_Exercise description_: Leave out every line before the one that contains "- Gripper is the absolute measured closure". Please restate that line and the rest of the data word for word, through the end.

_Data section_:

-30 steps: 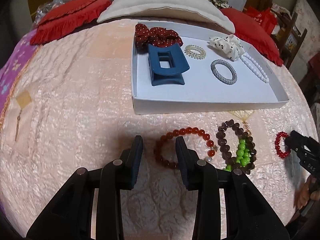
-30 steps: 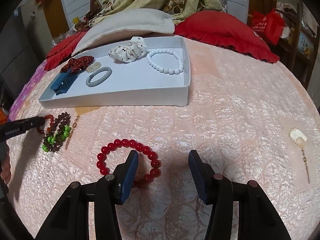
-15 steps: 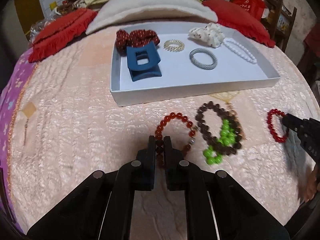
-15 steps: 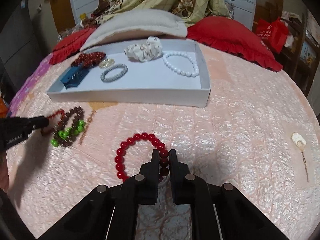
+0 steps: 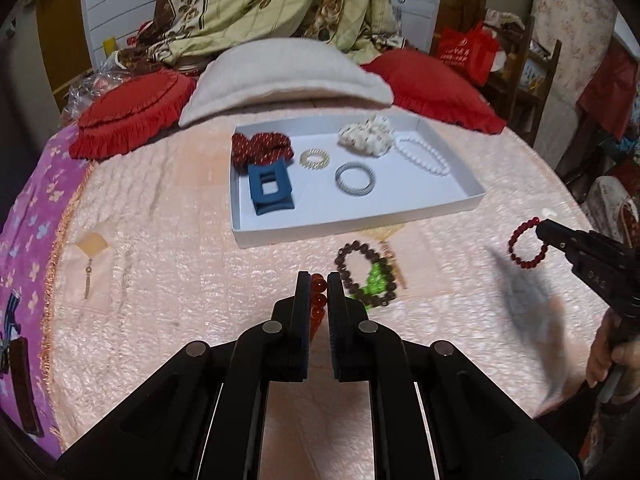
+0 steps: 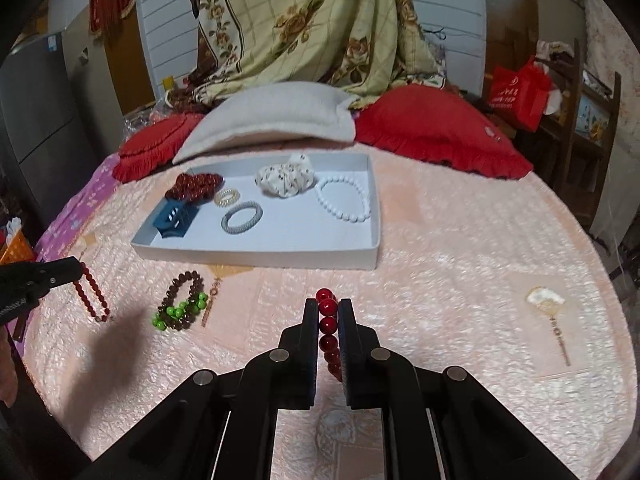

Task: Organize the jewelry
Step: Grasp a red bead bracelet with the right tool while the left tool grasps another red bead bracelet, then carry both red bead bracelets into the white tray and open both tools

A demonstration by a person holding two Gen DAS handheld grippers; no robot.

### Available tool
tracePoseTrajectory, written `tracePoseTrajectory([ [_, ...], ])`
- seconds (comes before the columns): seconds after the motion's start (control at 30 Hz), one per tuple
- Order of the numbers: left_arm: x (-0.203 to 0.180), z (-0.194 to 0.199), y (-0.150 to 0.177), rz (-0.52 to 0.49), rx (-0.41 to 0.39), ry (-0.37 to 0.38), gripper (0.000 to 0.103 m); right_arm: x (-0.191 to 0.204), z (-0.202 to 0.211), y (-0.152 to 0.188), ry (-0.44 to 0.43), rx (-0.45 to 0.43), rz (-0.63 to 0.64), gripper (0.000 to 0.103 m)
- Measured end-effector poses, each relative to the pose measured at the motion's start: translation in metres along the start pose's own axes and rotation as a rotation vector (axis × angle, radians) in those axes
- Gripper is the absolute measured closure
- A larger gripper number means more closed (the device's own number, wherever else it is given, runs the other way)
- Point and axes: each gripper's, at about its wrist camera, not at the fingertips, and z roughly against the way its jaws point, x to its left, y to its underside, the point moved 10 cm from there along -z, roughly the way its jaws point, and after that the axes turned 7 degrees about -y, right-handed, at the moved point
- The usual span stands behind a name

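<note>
the white tray (image 5: 352,224) is holding a blue claw clip (image 5: 271,192), two scrunchies, a silver bangle (image 5: 355,178) and white beads (image 6: 344,198). the left gripper (image 5: 319,284) is pinching the amber bracelet (image 5: 318,298); the right gripper (image 6: 328,310) is clamping the red bracelet (image 6: 329,332) (both lifted). only the right view is showing a fan-shaped print (image 6: 546,304).

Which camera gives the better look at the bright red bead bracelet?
The left wrist view: the red bracelet hangs as a full loop from the right gripper. The right wrist view shows it edge-on, a short column of beads pinched between the fingers.
</note>
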Motion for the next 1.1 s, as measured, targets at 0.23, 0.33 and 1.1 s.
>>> tracePoseTrajectory([
  [0.23,0.000,0.006,-0.009,-0.011,0.002,0.003,0.097,-0.013,0.011,-0.007,0.020,-0.017,-0.009,0.094],
  [0.33,-0.002,-0.001,-0.015,-0.039,0.010,-0.020,0.097,-0.020,0.008,-0.012,0.035,-0.011,-0.006,0.094],
  [1.1,-0.020,-0.141,-0.076,0.041,0.187,-0.016,0.097,0.016,-0.125,-0.108,-0.153,0.095,-0.148,0.094],
])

_Your response_:
- Gripper is the absolute measured closure
- A larger gripper number means more closed (the device's own number, wherever else it is given, runs the other way)
- Point and axes: each gripper's, at about its wrist camera, not at the fingertips, and z roughly against the way its jaws point, x to its left, y to its underside, the point moved 10 cm from there along -z, roughly the way its jaws point, and after that the axes turned 7 degrees about -y, right-handed, at the moved point
- The usual span stands behind a name

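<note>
the white tray (image 5: 352,224) is holding a blue claw clip (image 5: 271,192), two scrunchies, a silver bangle (image 5: 355,178) and white beads (image 6: 344,198). the left gripper (image 5: 319,284) is pinching the amber bracelet (image 5: 318,298); the right gripper (image 6: 328,310) is clamping the red bracelet (image 6: 329,332) (both lifted). only the right view is showing a fan-shaped print (image 6: 546,304).

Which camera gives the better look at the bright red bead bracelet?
The left wrist view: the red bracelet hangs as a full loop from the right gripper. The right wrist view shows it edge-on, a short column of beads pinched between the fingers.
</note>
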Motion for the next 1.1 s, as measured, targets at 0.23, 0.33 and 1.1 s.
>>> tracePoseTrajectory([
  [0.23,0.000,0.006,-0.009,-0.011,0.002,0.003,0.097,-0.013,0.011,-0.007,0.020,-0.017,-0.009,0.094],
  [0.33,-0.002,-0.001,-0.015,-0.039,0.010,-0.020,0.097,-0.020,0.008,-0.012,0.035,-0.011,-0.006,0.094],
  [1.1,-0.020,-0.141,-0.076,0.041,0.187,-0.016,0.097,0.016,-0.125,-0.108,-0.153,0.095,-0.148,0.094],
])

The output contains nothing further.